第5話 ヒサイシさんの想い
ヒサイシさんはスーパーマーケットから自宅へ帰ってきた。
ヒサイシさんは玄関のドアを開けた。
そして家の中に入った。家の中に入るときにドアの隙間から片方の目だけで桐原さんの家を見つめた。30分ほどその状態でいた。そしたら桐原さんが車で家に帰ってきた。車の中から桐原さん(奥さん)と娘さん(幼稚園児)が出てきた。娘さんが「わーい」や「きゃー」とか言いながら、桐原さん(奥さん)に甘えている。ヒサイシさんはふたりの様子を真面目な顔でひたすら片方の目だけで見つめていた。ヒサイシさんは下半身が熱くなるのを感じていたが、そのような現象はなぜか場にそぐわないと感じた。そして自分に嫌悪感を懐き、ドアを閉めた。
「アホか、僕は…」
ヒサイシさんは自分が如何に馬鹿馬鹿しいく、変人地味た行動をしていることに対し、呆れた。

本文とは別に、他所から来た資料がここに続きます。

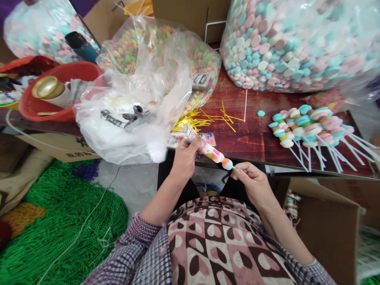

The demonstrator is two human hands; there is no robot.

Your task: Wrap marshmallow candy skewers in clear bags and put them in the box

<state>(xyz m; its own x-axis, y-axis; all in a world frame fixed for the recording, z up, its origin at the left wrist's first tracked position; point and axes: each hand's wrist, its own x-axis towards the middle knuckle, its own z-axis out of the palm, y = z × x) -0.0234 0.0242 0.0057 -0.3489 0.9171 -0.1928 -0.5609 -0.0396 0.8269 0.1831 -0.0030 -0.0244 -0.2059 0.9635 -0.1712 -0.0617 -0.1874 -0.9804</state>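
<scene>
Head view, pastel candy skewer [215, 153], clear-wrapped

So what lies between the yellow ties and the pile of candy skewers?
A loose blue candy and a bare white stick, in the head view.

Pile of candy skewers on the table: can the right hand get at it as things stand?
Probably yes: the pile lies just beyond the right hand with nothing standing between, though that hand is pinching the stick of a skewer.
</scene>
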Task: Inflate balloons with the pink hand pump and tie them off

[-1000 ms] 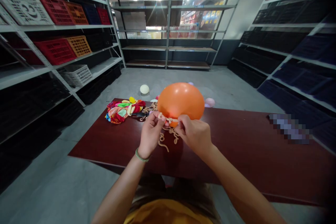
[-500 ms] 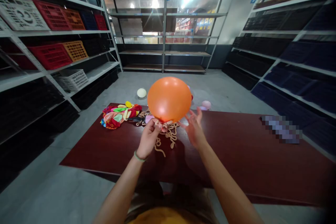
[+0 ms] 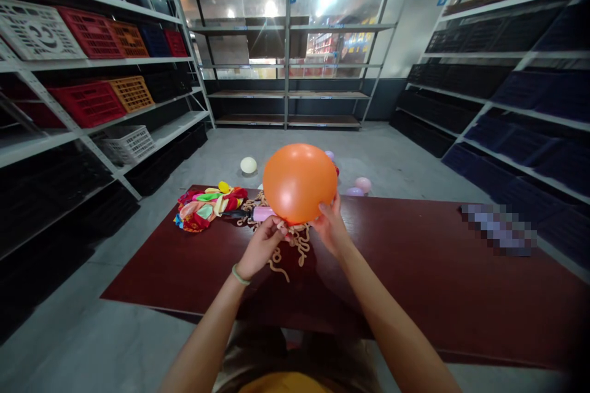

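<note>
Fingers (image 3: 271,225) of the left hand (image 3: 258,252) were clamped at the neck of the orange balloon (image 3: 299,181), which was held up over the table (image 3: 391,258). On the right hand (image 3: 335,230), the fingers were spread apart against its lower right side. Tan strings (image 3: 302,252) lay loosely curled below it, with a pink-and-black pump (image 3: 263,214) just left and a colourful pile (image 3: 207,209) farther left. Beyond the table, a white balloon (image 3: 248,165) rested on the floor (image 3: 216,156), well apart from a pink balloon (image 3: 363,185).
</note>
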`<state>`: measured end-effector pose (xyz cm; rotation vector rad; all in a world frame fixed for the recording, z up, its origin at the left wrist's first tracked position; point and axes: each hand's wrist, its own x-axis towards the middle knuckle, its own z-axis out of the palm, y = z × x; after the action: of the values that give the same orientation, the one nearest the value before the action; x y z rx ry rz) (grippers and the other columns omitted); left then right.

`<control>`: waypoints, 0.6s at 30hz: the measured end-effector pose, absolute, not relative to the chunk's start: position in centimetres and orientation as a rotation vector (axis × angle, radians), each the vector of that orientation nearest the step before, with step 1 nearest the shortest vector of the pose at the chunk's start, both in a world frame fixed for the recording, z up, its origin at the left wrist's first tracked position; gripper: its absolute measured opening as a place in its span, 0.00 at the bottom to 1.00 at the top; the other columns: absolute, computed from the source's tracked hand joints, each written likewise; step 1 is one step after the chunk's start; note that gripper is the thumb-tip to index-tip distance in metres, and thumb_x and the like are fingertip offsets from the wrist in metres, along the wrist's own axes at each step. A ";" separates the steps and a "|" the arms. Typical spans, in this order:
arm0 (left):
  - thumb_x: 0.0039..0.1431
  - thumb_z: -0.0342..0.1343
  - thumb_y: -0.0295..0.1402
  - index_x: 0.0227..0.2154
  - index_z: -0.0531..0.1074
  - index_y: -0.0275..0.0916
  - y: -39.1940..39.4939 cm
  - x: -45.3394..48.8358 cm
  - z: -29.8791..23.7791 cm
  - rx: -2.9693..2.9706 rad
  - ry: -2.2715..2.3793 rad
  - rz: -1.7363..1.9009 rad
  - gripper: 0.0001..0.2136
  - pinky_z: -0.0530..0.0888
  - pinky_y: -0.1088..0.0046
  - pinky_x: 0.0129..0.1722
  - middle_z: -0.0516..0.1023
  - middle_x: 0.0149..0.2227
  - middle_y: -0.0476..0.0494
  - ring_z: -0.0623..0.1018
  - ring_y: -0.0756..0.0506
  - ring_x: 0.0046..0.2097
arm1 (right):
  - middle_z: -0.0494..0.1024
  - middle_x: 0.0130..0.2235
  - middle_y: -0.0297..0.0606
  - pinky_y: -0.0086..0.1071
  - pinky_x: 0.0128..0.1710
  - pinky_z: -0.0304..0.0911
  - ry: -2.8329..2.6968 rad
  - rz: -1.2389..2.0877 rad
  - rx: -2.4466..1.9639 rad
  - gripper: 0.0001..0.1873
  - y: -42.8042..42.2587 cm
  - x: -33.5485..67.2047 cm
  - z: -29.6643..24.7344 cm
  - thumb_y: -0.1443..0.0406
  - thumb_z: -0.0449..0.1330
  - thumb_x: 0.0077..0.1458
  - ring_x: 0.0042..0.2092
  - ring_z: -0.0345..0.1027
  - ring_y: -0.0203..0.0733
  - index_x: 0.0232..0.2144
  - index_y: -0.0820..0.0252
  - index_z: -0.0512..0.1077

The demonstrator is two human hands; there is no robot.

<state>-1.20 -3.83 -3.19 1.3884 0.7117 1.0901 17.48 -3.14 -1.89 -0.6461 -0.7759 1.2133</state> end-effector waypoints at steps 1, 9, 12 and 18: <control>0.60 0.59 0.45 0.36 0.69 0.39 -3.6 -1.3 -3.2 1.372 0.706 1.090 0.14 0.75 0.68 0.41 0.76 0.34 0.46 0.78 0.47 0.36 | 0.53 0.70 0.35 0.51 0.52 0.71 -0.780 1.167 -0.670 0.45 -3.0 17.6 -2.0 0.59 0.67 0.51 0.67 0.54 0.50 0.64 0.32 0.48; 0.64 0.56 0.43 0.59 0.65 0.44 1.3 -2.1 -3.0 1.395 0.763 1.296 0.22 0.70 0.58 0.58 0.68 0.62 0.35 0.72 0.39 0.60 | 0.51 0.70 0.37 0.50 0.54 0.69 -0.787 1.005 -0.762 0.51 -1.0 19.7 -2.6 0.58 0.68 0.50 0.67 0.54 0.48 0.65 0.31 0.42; 0.64 0.57 0.40 0.62 0.62 0.47 2.9 -1.1 -3.0 1.463 0.719 1.357 0.25 0.66 0.58 0.62 0.59 0.68 0.37 0.62 0.39 0.67 | 0.51 0.70 0.38 0.48 0.54 0.70 -0.818 1.008 -0.748 0.52 -0.3 20.0 -2.5 0.59 0.69 0.49 0.67 0.53 0.48 0.66 0.33 0.41; 0.63 0.57 0.40 0.66 0.58 0.48 3.8 0.6 -2.8 1.430 0.655 1.336 0.29 0.69 0.57 0.60 0.57 0.69 0.36 0.62 0.38 0.68 | 0.49 0.71 0.39 0.48 0.52 0.70 -0.868 1.007 -0.720 0.54 0.6 20.2 -2.4 0.59 0.69 0.49 0.67 0.54 0.50 0.67 0.33 0.40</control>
<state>0.60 3.78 -2.80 1.4305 0.6546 1.3363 20.18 0.64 -2.37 -0.7195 -0.8677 1.0071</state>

ヒサイシさんは買い物袋を床にそっと置き、玄関でくつをはいたまま正座した。自分の行動を反省しているのだ。まるで自分はストーカーじゃないかとヒサイシさんは思った。
ヒサイシさんは自分が情けなくなった。そっと頬に涙がつたった。
自分は桐原さんに何を求めているのかわからなかった。恋愛がしたいのか?それとも友人になって話がしたいのか?
でも桐原さんは結婚もしていて、娘さんもいる。自分は桐原さんの家庭を壊そうといているのか?桐原さんに迷惑をかけたいのか?あきらかにヒサイシさんの行動は桐原さんにとって迷惑でしかないだろう。精神障害者のヒサイシさんに何ができるのか?ヒサイシさんには収入もないし、家庭を作る能力も体力もない。ヒサイシさんは桐原さんの何になろうとしているのか?ヒサイシさんは一体自分がどのように生きていきたいのかわからなかった。ヒサイシさんは自分の感情や考えをまとめることができなくなっていた。

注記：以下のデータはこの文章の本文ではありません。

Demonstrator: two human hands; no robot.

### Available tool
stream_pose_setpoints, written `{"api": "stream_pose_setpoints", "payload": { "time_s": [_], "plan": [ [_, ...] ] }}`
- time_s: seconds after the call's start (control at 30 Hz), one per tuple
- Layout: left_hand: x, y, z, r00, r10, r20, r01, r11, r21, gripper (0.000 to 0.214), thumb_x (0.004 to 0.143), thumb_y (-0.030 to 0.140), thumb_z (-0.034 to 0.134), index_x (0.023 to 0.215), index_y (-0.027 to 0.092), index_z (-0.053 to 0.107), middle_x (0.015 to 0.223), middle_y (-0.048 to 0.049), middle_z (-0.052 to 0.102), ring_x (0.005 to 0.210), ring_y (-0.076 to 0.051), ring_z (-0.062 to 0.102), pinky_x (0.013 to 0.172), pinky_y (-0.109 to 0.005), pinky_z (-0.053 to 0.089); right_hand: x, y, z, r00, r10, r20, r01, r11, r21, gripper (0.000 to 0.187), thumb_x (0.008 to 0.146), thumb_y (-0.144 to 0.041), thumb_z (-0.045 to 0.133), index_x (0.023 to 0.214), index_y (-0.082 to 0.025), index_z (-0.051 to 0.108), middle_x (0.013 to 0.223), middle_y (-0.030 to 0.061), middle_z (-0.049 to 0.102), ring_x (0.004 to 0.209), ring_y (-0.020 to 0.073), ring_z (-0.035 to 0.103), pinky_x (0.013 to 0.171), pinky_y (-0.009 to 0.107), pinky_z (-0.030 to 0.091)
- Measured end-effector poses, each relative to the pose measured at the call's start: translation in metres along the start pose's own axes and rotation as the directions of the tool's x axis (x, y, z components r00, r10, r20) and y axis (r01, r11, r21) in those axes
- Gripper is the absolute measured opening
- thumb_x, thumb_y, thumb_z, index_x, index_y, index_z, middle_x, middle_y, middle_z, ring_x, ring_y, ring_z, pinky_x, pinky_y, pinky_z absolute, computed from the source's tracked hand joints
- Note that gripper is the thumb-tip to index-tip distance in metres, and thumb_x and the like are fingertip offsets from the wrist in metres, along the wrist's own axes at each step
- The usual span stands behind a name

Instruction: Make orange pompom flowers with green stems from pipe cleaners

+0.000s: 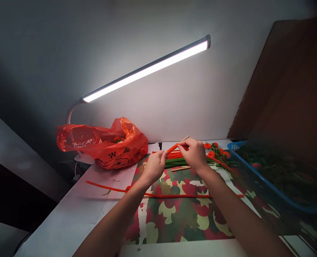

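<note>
My left hand (154, 166) and my right hand (194, 154) are raised over the table, both pinched on an orange pipe cleaner (172, 147) coiled around a thin wooden stick (185, 139). The left fingers grip the lower left end, the right fingers close around the upper part near the stick's tip. Beneath the hands lie loose orange and green pipe cleaners (174, 160) and another wooden stick (180, 168). A long orange pipe cleaner (158, 194) stretches across the patterned mat (179, 214).
An orange plastic bag (105, 142) sits at the back left beside a lit desk lamp (147, 69). Finished orange flowers (215, 150) lie right of my hands. A blue tray (270, 187) with green stems stands at the right. A brown board (289, 82) leans on the wall.
</note>
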State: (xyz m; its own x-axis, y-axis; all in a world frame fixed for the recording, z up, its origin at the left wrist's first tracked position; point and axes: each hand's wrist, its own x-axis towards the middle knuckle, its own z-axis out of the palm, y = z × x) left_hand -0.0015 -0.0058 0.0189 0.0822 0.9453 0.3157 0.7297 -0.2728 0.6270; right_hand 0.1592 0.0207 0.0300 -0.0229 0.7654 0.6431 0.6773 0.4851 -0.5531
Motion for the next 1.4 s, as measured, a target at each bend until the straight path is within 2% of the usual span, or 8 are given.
{"api": "stream_pose_setpoints", "payload": {
  "time_s": [0.27,0.4,0.63,0.7,0.8,1.03,1.23,1.4],
  "plan": [
    [-0.006,0.006,-0.006,0.997,-0.001,-0.077,-0.001,1.000,-0.016,0.032,0.089,0.039,0.034,0.062,0.022,0.037,0.052,0.0034,0.033,0.048,-0.013,0.028,0.052,-0.026,0.018,0.001,-0.002,-0.002,0.996,0.088,0.012,-0.088,0.961,0.264,0.016,0.076,-0.031,0.061,0.072,-0.016,0.068,0.073,0.0057,0.070,0.069,0.0181,0.063,0.065,0.027,0.049],
    [-0.004,0.006,-0.007,0.998,0.024,-0.062,-0.036,0.977,-0.212,0.033,0.088,0.041,0.034,0.063,0.021,0.037,0.055,0.0033,0.032,0.052,-0.012,0.028,0.052,-0.026,0.020,0.006,0.003,-0.005,0.971,0.182,0.152,-0.235,0.820,0.521,0.027,0.070,-0.042,0.067,0.074,-0.016,0.068,0.075,0.0073,0.068,0.073,0.0197,0.061,0.073,0.032,0.048],
    [0.006,-0.010,-0.008,0.960,0.165,0.225,-0.044,0.886,-0.462,0.043,0.087,0.058,0.024,0.071,0.020,0.036,0.053,0.0078,0.020,0.045,-0.008,0.018,0.043,-0.022,0.020,0.012,0.024,-0.013,0.905,0.085,0.416,-0.366,0.651,0.665,0.045,0.056,-0.056,0.075,0.071,-0.015,0.066,0.063,0.0011,0.059,0.059,0.0123,0.051,0.058,0.027,0.045],
    [0.006,-0.013,-0.014,0.923,0.220,0.315,-0.037,0.867,-0.497,0.046,0.085,0.062,0.030,0.067,0.020,0.036,0.053,0.0080,0.020,0.045,-0.007,0.018,0.042,-0.021,0.020,0.013,0.029,-0.024,0.853,0.001,0.522,-0.399,0.646,0.650,0.039,0.056,-0.050,0.078,0.066,-0.014,0.064,0.063,0.0007,0.058,0.059,0.0110,0.050,0.057,0.024,0.042],
    [0.003,-0.011,-0.027,0.863,0.286,0.417,-0.036,0.857,-0.514,0.046,0.084,0.059,0.040,0.061,0.019,0.035,0.055,0.0065,0.025,0.048,-0.007,0.022,0.044,-0.021,0.021,0.015,0.033,-0.042,0.651,-0.148,0.745,-0.493,0.664,0.562,0.035,0.060,-0.044,0.077,0.067,-0.013,0.062,0.067,-0.0002,0.058,0.059,0.0097,0.050,0.055,0.022,0.038],
    [-0.003,0.003,-0.046,0.687,0.303,0.660,-0.071,0.933,-0.354,0.044,0.087,0.055,0.038,0.065,0.017,0.040,0.060,0.0051,0.029,0.054,-0.008,0.025,0.047,-0.022,0.022,0.019,0.026,-0.063,0.291,-0.113,0.950,-0.478,0.843,0.247,0.027,0.068,-0.037,0.071,0.073,-0.012,0.062,0.065,-0.0017,0.055,0.057,0.0082,0.047,0.051,0.019,0.035],
    [-0.003,0.006,-0.053,0.633,0.280,0.722,-0.185,0.960,-0.210,0.043,0.088,0.051,0.037,0.063,0.017,0.043,0.060,0.0042,0.033,0.055,-0.009,0.031,0.050,-0.022,0.026,0.017,0.024,-0.058,0.183,-0.183,0.966,-0.403,0.882,0.243,0.022,0.073,-0.033,0.065,0.079,-0.012,0.062,0.069,-0.0013,0.053,0.062,0.0082,0.045,0.055,0.019,0.035],
    [-0.005,0.009,-0.051,0.668,0.201,0.717,-0.215,0.974,-0.073,0.040,0.088,0.049,0.038,0.065,0.017,0.049,0.059,0.0035,0.041,0.055,-0.010,0.034,0.050,-0.022,0.028,0.014,0.026,-0.048,0.211,-0.050,0.976,-0.256,0.961,0.105,0.016,0.073,-0.029,0.061,0.077,-0.013,0.064,0.067,-0.0016,0.054,0.062,0.0099,0.046,0.055,0.020,0.035]
  ]
}}
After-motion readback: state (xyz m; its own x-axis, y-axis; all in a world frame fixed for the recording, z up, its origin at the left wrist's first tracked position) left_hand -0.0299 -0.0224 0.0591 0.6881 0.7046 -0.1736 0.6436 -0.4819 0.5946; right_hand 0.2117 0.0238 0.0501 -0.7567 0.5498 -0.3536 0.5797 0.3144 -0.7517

やがてヒサイシさんは正座をとき、立ち上がろうとしたが、足が痺れてうまく立てなく、そのまま倒れてしまった。
ヒサイシさんは発狂しそうになったが、なんとか理性でそれを抑えた。
「ヒサイシはバカであります、そしてアホでもあります…」
ヒサイシさんは能面のままそっとつぶやいた。